# INSTRUCTIONS FOR THE TASK
Please write out each entry that follows, keeping it exactly the same.

[Extracted records]

________

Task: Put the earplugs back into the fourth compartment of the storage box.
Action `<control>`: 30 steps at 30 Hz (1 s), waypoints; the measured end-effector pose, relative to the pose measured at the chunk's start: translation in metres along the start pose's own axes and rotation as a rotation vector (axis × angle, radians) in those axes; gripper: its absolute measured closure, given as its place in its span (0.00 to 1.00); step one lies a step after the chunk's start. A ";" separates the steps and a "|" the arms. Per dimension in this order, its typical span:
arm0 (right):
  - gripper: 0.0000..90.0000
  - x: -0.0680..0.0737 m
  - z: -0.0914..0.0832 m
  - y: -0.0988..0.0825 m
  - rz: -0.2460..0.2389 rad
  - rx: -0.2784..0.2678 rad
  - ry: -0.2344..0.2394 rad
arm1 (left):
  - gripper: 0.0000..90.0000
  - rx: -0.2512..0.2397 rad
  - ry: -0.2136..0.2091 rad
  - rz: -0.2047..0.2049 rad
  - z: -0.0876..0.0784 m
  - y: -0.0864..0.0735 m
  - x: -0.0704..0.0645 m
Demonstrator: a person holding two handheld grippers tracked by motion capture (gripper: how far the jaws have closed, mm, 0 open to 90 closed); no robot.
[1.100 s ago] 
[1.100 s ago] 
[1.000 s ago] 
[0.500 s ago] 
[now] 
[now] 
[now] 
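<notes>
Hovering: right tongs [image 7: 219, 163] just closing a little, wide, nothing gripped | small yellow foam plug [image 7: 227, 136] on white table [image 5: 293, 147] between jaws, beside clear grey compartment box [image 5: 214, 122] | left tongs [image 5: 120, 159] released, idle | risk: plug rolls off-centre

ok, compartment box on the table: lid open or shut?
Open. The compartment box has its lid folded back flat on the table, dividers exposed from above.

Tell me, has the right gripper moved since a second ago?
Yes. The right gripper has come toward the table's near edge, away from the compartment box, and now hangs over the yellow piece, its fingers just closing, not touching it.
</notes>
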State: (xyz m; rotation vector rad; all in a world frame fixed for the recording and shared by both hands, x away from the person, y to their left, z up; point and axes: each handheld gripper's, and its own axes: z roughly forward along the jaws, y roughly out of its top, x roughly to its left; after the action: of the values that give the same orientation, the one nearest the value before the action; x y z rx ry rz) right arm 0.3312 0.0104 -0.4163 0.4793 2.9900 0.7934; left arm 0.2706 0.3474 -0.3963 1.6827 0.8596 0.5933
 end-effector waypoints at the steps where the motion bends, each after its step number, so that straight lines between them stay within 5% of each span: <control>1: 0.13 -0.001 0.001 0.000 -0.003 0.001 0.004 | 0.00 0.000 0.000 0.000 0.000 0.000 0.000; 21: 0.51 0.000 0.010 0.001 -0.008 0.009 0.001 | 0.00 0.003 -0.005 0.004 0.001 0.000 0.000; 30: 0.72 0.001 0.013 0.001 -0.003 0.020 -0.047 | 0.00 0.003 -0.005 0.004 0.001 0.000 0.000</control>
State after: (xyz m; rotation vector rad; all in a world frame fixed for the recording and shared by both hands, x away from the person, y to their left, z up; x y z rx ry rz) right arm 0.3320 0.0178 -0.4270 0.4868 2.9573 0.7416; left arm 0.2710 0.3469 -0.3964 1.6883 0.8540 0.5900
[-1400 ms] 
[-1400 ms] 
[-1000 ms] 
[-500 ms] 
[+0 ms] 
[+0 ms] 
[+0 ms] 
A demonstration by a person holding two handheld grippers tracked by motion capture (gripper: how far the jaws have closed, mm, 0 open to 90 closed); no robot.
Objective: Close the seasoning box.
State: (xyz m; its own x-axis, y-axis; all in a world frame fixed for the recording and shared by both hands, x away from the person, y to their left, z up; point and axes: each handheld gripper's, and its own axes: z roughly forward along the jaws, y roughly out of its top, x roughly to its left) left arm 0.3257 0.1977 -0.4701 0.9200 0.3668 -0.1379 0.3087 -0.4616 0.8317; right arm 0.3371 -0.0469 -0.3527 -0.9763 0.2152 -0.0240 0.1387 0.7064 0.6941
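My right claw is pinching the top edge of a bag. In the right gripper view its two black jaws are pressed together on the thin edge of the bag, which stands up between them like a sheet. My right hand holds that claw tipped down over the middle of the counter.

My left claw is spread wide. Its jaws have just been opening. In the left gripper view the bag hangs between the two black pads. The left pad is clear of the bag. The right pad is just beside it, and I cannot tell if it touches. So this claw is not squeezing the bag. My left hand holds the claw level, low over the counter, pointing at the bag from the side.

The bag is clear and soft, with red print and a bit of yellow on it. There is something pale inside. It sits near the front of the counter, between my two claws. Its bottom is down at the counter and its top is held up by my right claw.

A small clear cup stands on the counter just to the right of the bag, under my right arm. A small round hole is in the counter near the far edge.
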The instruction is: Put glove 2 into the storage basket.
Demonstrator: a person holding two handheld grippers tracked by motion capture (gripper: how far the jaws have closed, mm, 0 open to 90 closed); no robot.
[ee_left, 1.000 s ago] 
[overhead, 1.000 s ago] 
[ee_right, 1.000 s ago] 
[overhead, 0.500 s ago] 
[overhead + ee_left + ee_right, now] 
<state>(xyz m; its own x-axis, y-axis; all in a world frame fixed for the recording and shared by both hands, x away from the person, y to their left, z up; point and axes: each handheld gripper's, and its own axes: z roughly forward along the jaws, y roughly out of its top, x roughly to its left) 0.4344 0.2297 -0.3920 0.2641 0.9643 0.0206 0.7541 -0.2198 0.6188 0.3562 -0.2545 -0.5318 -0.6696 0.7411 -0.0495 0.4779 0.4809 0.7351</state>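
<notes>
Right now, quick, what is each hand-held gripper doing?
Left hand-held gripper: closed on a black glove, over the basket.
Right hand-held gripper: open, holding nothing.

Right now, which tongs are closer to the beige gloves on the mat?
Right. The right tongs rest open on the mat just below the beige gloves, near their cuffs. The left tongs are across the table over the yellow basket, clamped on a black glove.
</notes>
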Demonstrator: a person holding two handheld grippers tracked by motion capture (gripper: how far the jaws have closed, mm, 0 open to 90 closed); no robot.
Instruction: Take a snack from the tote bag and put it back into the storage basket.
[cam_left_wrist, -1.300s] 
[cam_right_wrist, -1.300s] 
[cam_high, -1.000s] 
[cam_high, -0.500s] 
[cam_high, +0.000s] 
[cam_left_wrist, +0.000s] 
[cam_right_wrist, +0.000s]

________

# TASK OUTPUT
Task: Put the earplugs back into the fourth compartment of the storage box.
Action `<control>`: 30 steps at 30 Hz (1 s), waypoints; the measured end-effector pose, relative to the pose measured at the chunk's start: translation in metres along the start pose's own axes and rotation as a rotation vector (axis × angle, radians) in those axes; gripper: its absolute measured closure, given as its place in its span (0.00 to 1.00); step one lies a step after the chunk's start. A ";" separates the steps and a "|" the arms. Per dimension in this order, its typical span:
arm0 (right):
  - gripper: 0.0000..90.0000
  - x: -0.0680..0.0737 m
  - z: -0.0914..0.0832 m
  - y: -0.0988..0.0825 m
  - rz: -0.2460..0.2389 rad
  - rx: -0.2784..0.2678 rad
  - ry: -0.2344..0.2394 rad
arm1 (left):
  - gripper: 0.0000..90.0000
  - rx: -0.2512..0.2397 rad
  - ry: -0.2136..0.2091 rad
  - rz: -0.2047..0.2049 rad
  - z: -0.0876..0.0784 m
  - y: -0.0864..0.0735 m
  - x: -0.0704..0.0645 m
Demonstrator: a person holding two handheld grippers tracked by motion capture (gripper: how far the jaws have closed, mm, 0 open to 90 closed); no robot.
[1.100 s ago] 
[1.100 s ago] 
[1.000 s ago] 
[0.500 s ago] 
[now] 
[now] 
[now] 
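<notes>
Hovering: right tongs [image 7: 219, 163] just closing a little, wide, nothing gripped | small yellow foam plug [image 7: 227, 136] on white table [image 5: 293, 147] between jaws, beside clear grey compartment box [image 5: 214, 122] | left tongs [image 5: 120, 159] released, idle | risk: plug rolls off-centre

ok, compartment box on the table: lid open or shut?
Open. The compartment box has its lid folded back flat on the table, dividers exposed from above.

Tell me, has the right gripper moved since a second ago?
Yes. The right gripper has come toward the table's near edge, away from the compartment box, and now hangs over the yellow piece, its fingers just closing, not touching it.
</notes>
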State: (xyz m; rotation vector rad; all in a world frame fixed for the recording and shared by both hands, x away from the person, y to their left, z up; point and axes: each handheld gripper's, and its own axes: z roughly forward along the jaws, y roughly out of its top, x roughly to its left; after the action: of the values that give the same orientation, the one nearest the value before the action; x y z rx ry rz) right arm 0.3312 0.0104 -0.4163 0.4793 2.9900 0.7934; left arm 0.2706 0.3474 -0.3963 1.6827 0.8596 0.5933
 end-effector waypoints at the steps where the motion bends, each after its step number, so that straight lines between them stay within 5% of each span: <control>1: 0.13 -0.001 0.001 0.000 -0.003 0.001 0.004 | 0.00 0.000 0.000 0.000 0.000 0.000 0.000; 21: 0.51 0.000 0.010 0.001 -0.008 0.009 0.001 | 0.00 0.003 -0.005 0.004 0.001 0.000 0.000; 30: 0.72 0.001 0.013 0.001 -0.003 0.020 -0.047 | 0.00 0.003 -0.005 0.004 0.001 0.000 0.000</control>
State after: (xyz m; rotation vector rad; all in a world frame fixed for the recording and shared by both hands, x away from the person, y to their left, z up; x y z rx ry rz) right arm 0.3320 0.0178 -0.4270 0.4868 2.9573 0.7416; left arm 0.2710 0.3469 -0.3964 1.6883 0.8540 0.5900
[-1400 ms] 
[-1400 ms] 
[-1000 ms] 
[-500 ms] 
[+0 ms] 
[+0 ms] 
[+0 ms] 
A demonstration by a person holding two handheld grippers tracked by motion capture (gripper: how far the jaws have closed, mm, 0 open to 90 closed); no robot.
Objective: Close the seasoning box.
State: (xyz m; its own x-axis, y-axis; all in a world frame fixed for the recording and shared by both hands, x away from the person, y to their left, z up; point and axes: each handheld gripper's, and its own axes: z roughly forward along the jaws, y roughly out of its top, x roughly to its left) left arm 0.3257 0.1977 -0.4701 0.9200 0.3668 -0.1379 0.3087 -0.4616 0.8317; right arm 0.3371 -0.0469 -0.3527 -0.9763 0.2152 -0.0240 0.1387 0.7064 0.6941
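My right claw is pinching the top edge of a bag. In the right gripper view its two black jaws are pressed together on the thin edge of the bag, which stands up between them like a sheet. My right hand holds that claw tipped down over the middle of the counter.

My left claw is spread wide. Its jaws have just been opening. In the left gripper view the bag hangs between the two black pads. The left pad is clear of the bag. The right pad is just beside it, and I cannot tell if it touches. So this claw is not squeezing the bag. My left hand holds the claw level, low over the counter, pointing at the bag from the side.

The bag is clear and soft, with red print and a bit of yellow on it. There is something pale inside. It sits near the front of the counter, between my two claws. Its bottom is down at the counter and its top is held up by my right claw.

A small clear cup stands on the counter just to the right of the bag, under my right arm. A small round hole is in the counter near the far edge.
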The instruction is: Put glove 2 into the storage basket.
Demonstrator: a person holding two handheld grippers tracked by motion capture (gripper: how far the jaws have closed, mm, 0 open to 90 closed); no robot.
[ee_left, 1.000 s ago] 
[overhead, 1.000 s ago] 
[ee_right, 1.000 s ago] 
[overhead, 0.500 s ago] 
[overhead + ee_left + ee_right, now] 
<state>(xyz m; its own x-axis, y-axis; all in a world frame fixed for the recording and shared by both hands, x away from the person, y to their left, z up; point and axes: each handheld gripper's, and its own axes: z roughly forward along the jaws, y roughly out of its top, x roughly to its left) 0.4344 0.2297 -0.3920 0.2641 0.9643 0.0206 0.7541 -0.2198 0.6188 0.3562 -0.2545 -0.5318 -0.6696 0.7411 -0.0495 0.4779 0.4809 0.7351</state>
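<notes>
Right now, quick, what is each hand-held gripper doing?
Left hand-held gripper: closed on a black glove, over the basket.
Right hand-held gripper: open, holding nothing.

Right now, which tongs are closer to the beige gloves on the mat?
Right. The right tongs rest open on the mat just below the beige gloves, near their cuffs. The left tongs are across the table over the yellow basket, clamped on a black glove.
</notes>
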Demonstrator: a person holding two handheld grippers tracked by motion capture (gripper: how far the jaws have closed, mm, 0 open to 90 closed); no robot.
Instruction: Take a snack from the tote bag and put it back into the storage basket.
[cam_left_wrist, -1.300s] 
[cam_right_wrist, -1.300s] 
[cam_high, -1.000s] 
[cam_high, -0.500s] 
[cam_high, +0.000s] 
[cam_left_wrist, +0.000s] 
[cam_right_wrist, +0.000s]

Response complete; there is no more output.